PRELIMINARY ISSUES AND RULINGS REGARDING CRITERIA B AND C
[32] Counsel for JS advanced two technical arguments which have significant bearing on Dr. Nguyen's onus and JS's reasonable expectations as to what would be required to demonstrate that the onus has not been met. Before I discuss these arguments, it is necessary to provide some additional factual background.
[33] Prior to August 24, 2017, JS had been residing at a group home (L.'s Place) due to her ongoing mental health difficulties including her suicidal ideation and attempts. She had lived at L.'s since May 2017.
[34] On August 23, 2017, before her admission as an involuntary patient to a psychiatric facility under the Mental Health Act, JS attempted to take her life. She was found to be drowsy by staff at her group home and then disclosed that she had taken multiple medications the previous evening. This included 73 tablets of Zoloft and 40 tabs of Vinovo. She disclosed that she did this with the intention of ending her life.
[35] On August 24, 2017, JS was admitted to St. Joseph's Hospital as an involuntary patient (she was Formed). A urine drug stream test performed there was positive for THC (cannabis), Benzodiazepines, and cocaine.
[36] While she denied any specific trigger for the August 23/24 attempt to kill herself, she stated that she was experiencing chronic and persistent thoughts of wanting to end her life and acted as soon as she saw an opportunity to do so. Despite vomiting five times after taking the overdose, she did not seek medical attention or disclose her attempt to staff until asked about it the next morning.
[37] There is no debate that JS's actions on August 23 and 24, 2017, represent a serious suicide attempt with intent to die.
[38] JS was transferred from St. Joseph's to the Concurrent Disorder Youth Unit at the CAMH on September 19, 2017. She was admitted on the ground that she posed a likely risk of serious bodily harm to herself.
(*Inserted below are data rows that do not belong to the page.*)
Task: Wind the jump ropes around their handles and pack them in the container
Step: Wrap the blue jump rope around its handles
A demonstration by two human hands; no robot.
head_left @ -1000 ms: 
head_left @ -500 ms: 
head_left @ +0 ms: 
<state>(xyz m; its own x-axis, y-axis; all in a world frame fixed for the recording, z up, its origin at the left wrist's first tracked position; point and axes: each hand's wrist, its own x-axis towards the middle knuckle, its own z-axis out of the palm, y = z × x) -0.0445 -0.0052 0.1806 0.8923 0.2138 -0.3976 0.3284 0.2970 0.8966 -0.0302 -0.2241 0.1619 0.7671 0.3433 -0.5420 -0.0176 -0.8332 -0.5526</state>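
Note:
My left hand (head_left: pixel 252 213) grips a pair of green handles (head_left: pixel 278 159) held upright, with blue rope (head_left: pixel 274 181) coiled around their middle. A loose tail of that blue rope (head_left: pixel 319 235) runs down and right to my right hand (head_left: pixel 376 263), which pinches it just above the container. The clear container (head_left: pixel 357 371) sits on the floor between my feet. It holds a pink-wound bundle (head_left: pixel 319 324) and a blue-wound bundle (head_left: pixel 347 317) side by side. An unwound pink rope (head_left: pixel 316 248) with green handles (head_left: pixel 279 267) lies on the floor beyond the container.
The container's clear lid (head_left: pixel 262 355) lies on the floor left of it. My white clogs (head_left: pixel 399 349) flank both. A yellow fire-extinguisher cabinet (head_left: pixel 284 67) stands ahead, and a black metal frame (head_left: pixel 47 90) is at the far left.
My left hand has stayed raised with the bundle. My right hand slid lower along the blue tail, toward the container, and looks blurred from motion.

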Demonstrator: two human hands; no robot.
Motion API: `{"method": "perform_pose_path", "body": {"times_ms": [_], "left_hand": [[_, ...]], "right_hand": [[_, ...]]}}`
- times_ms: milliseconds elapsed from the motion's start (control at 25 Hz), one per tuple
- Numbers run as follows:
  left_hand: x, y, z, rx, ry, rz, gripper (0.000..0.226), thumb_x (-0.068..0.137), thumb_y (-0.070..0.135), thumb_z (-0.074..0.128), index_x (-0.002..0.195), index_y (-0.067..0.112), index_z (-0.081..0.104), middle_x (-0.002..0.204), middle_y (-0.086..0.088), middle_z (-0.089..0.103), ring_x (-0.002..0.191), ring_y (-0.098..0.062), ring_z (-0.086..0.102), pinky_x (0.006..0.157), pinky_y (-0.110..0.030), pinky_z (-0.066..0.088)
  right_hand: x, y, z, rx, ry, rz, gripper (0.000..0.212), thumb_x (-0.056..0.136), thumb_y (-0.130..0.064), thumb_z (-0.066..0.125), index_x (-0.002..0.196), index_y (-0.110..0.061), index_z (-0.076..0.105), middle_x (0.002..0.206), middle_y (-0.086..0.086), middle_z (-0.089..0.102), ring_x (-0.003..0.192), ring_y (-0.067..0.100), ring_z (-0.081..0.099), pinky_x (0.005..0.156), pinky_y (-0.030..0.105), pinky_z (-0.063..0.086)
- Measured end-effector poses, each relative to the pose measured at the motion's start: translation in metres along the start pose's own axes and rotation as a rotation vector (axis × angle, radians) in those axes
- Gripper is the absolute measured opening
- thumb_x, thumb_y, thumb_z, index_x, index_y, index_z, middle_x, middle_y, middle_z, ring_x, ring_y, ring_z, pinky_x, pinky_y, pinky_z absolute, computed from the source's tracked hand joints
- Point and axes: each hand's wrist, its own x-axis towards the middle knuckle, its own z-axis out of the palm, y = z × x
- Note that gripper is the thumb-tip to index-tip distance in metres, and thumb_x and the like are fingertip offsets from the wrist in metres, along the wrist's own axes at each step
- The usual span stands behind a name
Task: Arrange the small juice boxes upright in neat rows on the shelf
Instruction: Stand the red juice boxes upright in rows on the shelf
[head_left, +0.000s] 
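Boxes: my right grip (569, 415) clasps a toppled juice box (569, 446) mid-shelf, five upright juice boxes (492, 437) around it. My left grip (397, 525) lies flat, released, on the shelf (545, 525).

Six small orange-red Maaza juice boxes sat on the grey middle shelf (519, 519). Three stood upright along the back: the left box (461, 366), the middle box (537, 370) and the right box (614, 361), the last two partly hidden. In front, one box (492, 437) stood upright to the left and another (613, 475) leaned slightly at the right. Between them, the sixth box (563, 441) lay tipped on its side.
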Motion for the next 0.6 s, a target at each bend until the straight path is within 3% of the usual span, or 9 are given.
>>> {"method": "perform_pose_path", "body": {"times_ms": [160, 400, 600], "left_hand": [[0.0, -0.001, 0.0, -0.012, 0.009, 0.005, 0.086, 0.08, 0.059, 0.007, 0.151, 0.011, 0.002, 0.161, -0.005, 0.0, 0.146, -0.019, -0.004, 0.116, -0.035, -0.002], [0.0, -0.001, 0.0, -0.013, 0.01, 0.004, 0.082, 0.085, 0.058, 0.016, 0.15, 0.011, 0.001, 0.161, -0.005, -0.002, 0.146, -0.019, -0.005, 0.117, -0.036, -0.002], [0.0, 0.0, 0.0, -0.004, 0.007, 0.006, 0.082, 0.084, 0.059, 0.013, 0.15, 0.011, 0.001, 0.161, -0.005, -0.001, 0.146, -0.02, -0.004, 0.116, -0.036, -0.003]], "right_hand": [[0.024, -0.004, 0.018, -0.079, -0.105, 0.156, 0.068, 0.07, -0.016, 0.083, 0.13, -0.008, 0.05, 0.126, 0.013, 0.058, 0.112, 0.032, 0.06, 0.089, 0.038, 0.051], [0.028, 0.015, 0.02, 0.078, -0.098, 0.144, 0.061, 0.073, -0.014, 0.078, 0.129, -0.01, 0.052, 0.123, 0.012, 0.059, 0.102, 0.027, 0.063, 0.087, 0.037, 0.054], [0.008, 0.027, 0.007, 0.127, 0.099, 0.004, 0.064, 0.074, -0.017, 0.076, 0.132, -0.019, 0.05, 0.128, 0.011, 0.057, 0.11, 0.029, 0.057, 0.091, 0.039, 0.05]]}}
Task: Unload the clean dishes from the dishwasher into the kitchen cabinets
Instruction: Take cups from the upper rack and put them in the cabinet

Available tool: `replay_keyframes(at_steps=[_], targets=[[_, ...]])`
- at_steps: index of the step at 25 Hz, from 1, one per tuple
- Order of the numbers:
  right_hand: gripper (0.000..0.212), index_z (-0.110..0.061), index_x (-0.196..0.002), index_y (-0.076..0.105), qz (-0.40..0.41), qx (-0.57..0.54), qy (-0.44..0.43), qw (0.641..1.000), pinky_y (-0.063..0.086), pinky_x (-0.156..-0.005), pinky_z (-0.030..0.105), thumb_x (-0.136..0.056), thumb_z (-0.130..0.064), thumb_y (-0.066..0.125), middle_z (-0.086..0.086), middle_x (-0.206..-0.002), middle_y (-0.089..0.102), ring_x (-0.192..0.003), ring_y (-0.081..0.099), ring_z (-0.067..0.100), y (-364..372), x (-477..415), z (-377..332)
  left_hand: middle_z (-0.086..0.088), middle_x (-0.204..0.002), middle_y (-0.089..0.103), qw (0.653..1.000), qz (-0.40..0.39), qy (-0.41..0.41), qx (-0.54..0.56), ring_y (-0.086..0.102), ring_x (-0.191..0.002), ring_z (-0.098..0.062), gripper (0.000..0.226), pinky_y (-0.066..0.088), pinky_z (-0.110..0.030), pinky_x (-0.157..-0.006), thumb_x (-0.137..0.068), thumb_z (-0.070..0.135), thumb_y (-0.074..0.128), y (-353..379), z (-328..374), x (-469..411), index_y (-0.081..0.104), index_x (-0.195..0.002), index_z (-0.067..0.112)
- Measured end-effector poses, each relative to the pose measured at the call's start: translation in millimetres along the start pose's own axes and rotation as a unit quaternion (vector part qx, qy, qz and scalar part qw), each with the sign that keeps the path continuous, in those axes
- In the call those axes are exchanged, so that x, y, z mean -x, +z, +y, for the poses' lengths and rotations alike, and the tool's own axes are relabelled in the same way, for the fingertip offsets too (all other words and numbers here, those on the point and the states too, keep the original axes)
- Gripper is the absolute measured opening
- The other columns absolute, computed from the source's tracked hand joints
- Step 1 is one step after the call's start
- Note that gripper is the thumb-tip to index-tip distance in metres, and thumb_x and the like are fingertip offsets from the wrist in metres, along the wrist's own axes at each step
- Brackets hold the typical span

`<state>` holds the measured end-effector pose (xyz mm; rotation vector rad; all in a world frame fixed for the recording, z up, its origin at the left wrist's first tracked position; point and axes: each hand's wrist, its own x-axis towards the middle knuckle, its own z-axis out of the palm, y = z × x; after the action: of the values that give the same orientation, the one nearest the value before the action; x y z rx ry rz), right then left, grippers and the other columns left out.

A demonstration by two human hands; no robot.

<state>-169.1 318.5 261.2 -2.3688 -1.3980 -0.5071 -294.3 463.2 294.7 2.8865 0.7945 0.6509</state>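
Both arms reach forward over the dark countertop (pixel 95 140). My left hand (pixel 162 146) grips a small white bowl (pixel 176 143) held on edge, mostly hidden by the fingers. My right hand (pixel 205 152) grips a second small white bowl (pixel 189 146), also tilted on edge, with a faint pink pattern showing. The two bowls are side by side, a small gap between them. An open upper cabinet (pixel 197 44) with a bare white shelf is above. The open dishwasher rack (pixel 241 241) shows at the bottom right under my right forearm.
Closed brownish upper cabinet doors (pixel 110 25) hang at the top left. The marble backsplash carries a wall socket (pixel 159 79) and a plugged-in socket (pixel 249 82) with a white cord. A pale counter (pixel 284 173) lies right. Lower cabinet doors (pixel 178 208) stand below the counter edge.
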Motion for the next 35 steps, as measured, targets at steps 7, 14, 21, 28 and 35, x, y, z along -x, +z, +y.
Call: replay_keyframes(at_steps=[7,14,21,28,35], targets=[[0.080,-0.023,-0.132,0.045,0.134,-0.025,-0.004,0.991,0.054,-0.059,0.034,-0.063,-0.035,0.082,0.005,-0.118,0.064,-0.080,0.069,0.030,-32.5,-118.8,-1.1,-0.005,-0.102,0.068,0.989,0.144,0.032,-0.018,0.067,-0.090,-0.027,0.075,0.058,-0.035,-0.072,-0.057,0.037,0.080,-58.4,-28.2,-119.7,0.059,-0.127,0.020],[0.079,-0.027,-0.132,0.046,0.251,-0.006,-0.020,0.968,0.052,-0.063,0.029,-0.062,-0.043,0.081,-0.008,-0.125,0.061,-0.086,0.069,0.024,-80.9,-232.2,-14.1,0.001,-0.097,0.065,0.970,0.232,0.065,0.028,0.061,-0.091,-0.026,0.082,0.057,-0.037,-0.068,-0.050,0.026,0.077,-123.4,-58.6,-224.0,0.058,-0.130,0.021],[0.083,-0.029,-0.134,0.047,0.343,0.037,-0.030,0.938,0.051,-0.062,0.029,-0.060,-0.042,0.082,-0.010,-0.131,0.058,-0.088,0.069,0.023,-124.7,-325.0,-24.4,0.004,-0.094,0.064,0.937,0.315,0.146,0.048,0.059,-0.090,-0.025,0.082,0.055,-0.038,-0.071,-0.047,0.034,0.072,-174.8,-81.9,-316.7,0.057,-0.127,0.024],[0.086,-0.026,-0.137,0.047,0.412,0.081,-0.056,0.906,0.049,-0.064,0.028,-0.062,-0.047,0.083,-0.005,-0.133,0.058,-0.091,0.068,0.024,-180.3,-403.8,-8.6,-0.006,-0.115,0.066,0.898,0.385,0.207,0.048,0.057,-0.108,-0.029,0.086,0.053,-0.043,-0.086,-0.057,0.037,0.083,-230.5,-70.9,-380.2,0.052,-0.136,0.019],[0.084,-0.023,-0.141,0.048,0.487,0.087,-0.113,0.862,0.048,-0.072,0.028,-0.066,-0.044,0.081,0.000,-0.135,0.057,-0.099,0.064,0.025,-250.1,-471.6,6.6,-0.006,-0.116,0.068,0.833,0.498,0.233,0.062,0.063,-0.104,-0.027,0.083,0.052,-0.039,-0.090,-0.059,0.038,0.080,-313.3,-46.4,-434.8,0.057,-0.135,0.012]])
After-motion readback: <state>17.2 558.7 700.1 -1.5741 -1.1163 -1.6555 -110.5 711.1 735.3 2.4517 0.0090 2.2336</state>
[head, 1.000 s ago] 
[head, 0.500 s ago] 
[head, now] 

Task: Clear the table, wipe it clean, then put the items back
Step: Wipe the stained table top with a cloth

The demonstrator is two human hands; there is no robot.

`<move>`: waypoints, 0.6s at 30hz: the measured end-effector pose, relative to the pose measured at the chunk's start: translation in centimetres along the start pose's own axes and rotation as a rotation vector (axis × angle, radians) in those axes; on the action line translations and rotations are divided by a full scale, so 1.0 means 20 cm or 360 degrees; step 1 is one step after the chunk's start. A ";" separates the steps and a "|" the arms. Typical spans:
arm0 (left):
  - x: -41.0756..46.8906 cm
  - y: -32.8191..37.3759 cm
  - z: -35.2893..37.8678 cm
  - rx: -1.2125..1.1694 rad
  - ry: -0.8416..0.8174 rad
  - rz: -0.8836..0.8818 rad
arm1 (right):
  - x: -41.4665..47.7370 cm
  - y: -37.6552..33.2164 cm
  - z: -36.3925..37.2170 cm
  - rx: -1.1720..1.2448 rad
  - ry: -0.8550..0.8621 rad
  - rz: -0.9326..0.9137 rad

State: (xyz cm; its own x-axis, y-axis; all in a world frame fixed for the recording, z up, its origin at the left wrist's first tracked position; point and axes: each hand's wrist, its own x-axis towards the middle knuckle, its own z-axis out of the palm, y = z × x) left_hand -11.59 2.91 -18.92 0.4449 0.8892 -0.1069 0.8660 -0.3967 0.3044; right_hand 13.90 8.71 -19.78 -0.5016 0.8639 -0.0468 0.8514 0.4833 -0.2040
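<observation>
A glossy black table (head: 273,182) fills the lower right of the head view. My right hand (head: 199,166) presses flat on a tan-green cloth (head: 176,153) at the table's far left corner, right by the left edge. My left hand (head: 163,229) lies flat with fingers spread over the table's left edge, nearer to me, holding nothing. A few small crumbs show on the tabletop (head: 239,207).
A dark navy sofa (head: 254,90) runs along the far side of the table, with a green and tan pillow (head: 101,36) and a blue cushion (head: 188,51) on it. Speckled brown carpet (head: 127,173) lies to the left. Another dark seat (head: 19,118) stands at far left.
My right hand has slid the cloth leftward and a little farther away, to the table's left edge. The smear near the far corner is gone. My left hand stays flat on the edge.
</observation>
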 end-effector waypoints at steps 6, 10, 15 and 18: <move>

Her admission to that psychiatric facility was involuntary as it was on a Form for Certificate of Renewal under the Mental Health Act.
[39] There was a brief period, from October 6, 2017 to October 25, 2017, when JS's certificate of renewal lapsed. As such, her legal status as a patient in that psychiatric facility changed and for these few weeks she was technically a voluntary patient. It was during this period and specifically, on October 25, 2017, that she is alleged to have made another attempt to commit suicide. This event is more fully discussed below.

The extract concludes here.